Stop Producing Ishmaels

Stop Producing Ishmaels

Trusting God to Bring Forth the Promise

There are moments in every believer’s life when God places a promise in the heart. Sometimes it comes through prayer, sometimes through scripture, and sometimes through a quiet inner knowing that God is preparing something greater ahead. The promise brings hope and expectation, but what many people do not realize is that promises from God are often followed by seasons of waiting.

Waiting is where faith is tested.

The story of Abraham, Sarah, Isaac, and Ishmael reveals what can happen when the waiting season becomes longer than expected. God had spoken clearly to Abraham and promised that he would have a son through whom a great nation would come. The promise was certain, but the timing was not immediate.
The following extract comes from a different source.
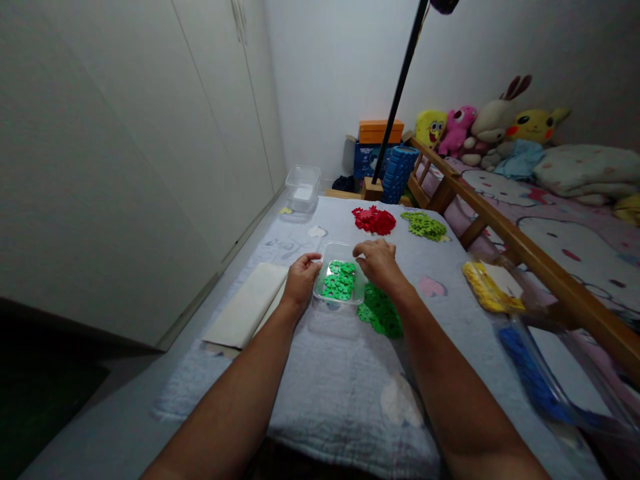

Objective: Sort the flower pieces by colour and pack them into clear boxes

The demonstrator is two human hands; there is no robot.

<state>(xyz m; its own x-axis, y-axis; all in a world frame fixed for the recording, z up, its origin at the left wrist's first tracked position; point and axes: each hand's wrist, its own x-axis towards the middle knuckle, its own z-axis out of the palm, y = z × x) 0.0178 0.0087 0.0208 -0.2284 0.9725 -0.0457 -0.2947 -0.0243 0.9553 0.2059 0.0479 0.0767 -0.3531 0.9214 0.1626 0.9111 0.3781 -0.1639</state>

Years passed, and the fulfillment of the promise seemed further away rather than closer.

During that waiting period, Sarah began to wrestle with the delay. Instead of continuing to trust God’s timing, she created a plan of her own. She suggested that Abraham have a child through her servant Hagar so that the promise could move forward. Abraham agreed, and through that decision Ishmael was born.

Ishmael was not the son God had promised.

He was the result of human effort attempting to accomplish what only God could produce.

This moment in scripture reveals a powerful spiritual truth. Many believers begin their journey trusting God, but when the promise appears delayed, they begin trying to help God bring it to pass. Instead of resting in faith, they begin striving. Decisions are made out of impatience, pressure, or fear that the promise may never happen.

Yet the promise of God does not depend on human strategies.

Years after Ishmael was born, when it seemed naturally impossible for Sarah to conceive, God fulfilled His word exactly as He had spoken.

Genesis 21:1–2 (CSB) tells us,
“The Lord came to Sarah as he had said, and the Lord did for Sarah what he had promised. Sarah became pregnant and bore a son to Abraham in his old age, at the appointed time God had told him.”

Isaac was the child of promise.

Unlike Ishmael, Isaac did not come through human planning or manipulation. He came through divine timing. The scripture makes it clear that the fulfillment of the promise was not the result of Abraham’s effort, but the work of God Himself.

This is one of the most important lessons believers can learn. When something is truly from God, it does not require manipulation, pressure, or forced opportunities to happen. God has both the authority and the power to bring His promises to pass at the appointed time.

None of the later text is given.